Generation Kill, Meet Bill - Mauldin, that is
By Jim Washburn
Corporate guys tell me that Outward Bound is an incredible bonding experience. They should try war. That charred smell isn’t s’mores, it’s human flesh. The horror, struggle, and boredom changes you in ways no one can understand unless they’ve shared it. That’s what everyone wants: some recognition, understanding, and compassion for the path they’ve walked. Life’s hard enough; life plus war is like going from the smelter to the forge. You become one tough, fucked-with ingot.
Some art captures that, while most that tries fails hugely. Kubrick’s Full Metal Jacket was a turgid turd of a war film; Coppola’s Apocalypse Now was an interesting tone poem; while Oliver Stone’s unartful Platoon was an effective gut-shot of a film because he’d been there.
Some novels nailed it, some pieces of music, but few things took you to war like Bill Mauldin’s cartoons, which appeared in the Army newspaper Stars and Stripes during World War II. His comics’ dogface protagonists, Willie and Joe – unkempt, bearded, less interested in their German enemy than in the hooch he’s carrying – became heroes to soldiers at the front, while Mauldin found he had to fight generals – Patton included – who tried to cancel his comics because of their perceived subversion and insubordination. Granted, cartoons showing infantrymen using a town’s liberation parade as cover to pelt their commanding officers with rotten fruit was subversion and insubordination.
I visited Mauldin in a Costa Mesa nursing home shortly before he died in 2003. He was in bad shape; you couldn’t tell if he saw, heard or understood anything. But, as other visitors did, I read letters to him, which arrived by the bagful from veterans. Few had met him, but they all thanked Mauldin for knowing them, because his bemused, absurd, angry cartoons had let them know someone recognized and understood them crouching in their reeking, rain-filled foxholes. One I read was from a war widow thanking Mauldin because her husband’s letters home, until they stopped coming, told her how Mauldin’s pen and ink drawings made life at the front bearable. All of his wartime cartoons are captured in a new two-volume set, Willie & Joe, the WWII Years (Fantagraphics Books), with an introduction and annotation by Todd DePastino, who has also penned a biography, Bill Mauldin, A Life Up Front (W.W. Norton). Mauldin grew up during the Depression in New Mexico and Arizona. He started smoking, Chesterfields, when he was three, and began drawing around the same time.
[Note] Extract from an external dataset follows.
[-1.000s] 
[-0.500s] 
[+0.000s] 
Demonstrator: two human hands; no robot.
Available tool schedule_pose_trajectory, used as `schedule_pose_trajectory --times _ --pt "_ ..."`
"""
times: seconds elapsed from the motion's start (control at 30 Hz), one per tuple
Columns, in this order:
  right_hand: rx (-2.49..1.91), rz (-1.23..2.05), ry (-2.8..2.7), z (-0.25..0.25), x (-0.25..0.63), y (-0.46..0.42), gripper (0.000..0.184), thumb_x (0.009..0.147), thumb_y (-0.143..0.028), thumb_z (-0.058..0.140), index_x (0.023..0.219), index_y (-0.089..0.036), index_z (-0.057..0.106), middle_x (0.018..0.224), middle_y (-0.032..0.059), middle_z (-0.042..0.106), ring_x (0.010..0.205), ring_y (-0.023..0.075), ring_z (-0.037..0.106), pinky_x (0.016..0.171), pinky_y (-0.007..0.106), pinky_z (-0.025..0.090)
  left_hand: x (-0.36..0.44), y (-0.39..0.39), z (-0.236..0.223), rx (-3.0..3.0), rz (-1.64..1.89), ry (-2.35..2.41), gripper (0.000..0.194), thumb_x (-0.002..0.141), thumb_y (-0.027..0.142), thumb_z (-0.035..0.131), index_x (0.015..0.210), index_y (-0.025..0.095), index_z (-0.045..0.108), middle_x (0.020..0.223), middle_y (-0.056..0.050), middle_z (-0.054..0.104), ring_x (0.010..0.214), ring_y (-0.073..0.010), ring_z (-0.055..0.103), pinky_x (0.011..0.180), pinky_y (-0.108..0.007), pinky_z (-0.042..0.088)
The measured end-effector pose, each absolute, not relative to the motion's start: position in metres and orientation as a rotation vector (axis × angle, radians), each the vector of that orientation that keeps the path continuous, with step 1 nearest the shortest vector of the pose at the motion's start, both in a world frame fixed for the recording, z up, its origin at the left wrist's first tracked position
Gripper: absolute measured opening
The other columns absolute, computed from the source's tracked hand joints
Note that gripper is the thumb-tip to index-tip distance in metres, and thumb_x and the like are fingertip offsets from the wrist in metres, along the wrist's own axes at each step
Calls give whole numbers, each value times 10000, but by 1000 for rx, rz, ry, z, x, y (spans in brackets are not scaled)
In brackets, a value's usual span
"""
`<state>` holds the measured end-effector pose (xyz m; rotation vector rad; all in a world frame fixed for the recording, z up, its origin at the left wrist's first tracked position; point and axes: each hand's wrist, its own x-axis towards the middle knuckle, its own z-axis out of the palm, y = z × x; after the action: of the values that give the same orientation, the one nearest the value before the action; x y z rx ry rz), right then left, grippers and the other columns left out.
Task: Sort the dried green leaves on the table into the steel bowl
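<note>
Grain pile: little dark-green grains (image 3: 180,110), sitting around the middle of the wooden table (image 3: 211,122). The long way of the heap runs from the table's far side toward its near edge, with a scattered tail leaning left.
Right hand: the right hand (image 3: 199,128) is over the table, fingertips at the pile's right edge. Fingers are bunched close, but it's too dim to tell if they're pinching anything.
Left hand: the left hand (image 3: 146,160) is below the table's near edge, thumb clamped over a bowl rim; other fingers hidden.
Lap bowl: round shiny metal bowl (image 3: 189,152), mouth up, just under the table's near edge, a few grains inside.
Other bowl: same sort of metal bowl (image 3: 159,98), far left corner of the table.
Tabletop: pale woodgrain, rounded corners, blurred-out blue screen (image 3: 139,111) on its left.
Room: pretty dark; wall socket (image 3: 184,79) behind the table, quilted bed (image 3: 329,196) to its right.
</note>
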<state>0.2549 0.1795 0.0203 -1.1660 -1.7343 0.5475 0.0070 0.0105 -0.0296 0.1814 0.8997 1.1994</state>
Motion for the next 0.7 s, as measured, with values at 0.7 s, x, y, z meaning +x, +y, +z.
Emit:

Sinatra didn’t become a great singer until his heart was broken, and Mauldin didn’t become a great cartoonist until the invasion of Sicily. There, along with the civilian dead in towns, he was witness to a horrific snafu where hundreds of U.S. paratroopers were killed by friendly fire, not that such an idiotic term existed then. Any gore or death was offstage in his cartoons, but his humor grew grimmer, his mud and zipping bullets more palpable. You can feel the rain and chill in the cartoon that won him the Pulitzer Prize: A news headline “Fresh, spirited American troops, flushed with victory, are bringing in thousands of hungry, ragged, Battle-weary prisoners” is accompanied by his drawing of rain-soaked, exhausted, hangdog German prisoners, indistinguishable but for their uniforms from their sodden, exhausted, hangdog American captors.
Mauldin came home from the war a hero, with newspapers clamoring for his cartoons. That didn’t last long, after they found he didn’t like segregationists, McCarthyites and exploitive employers much more than he had the Nazis. When Chicago police fired 100 rounds into a Black Panther headquarters – killing two inside – Mauldin’s cartoon showed a hail of police bullets shooting a swastika pattern through the Panthers’ door. Like a lot of vets, he’d hoped to see more of the freedom he’d fought for.
I’ve been watching HBO’s Generation Kill. It’s good, but it feels more like a reality show than transformational art. Maybe that is the reality of the Iraq invasion – our first YouTube war – but you have this weird loop of actors playing Marines who it seems were acting too. Rattling along in their HumVees, they aren’t shy about spouting plenty of racist, fag-obsessed, pop-culture-packed, kill-happy repartee, but you get the sense everyone’s speaking in quotes because they know it’s being jotted down by an embedded reporter. There’s plenty of charred flesh, bleeding guts, and blown-up children here, but nothing that adds up to the hollow look in Willie and Joe’s eyes.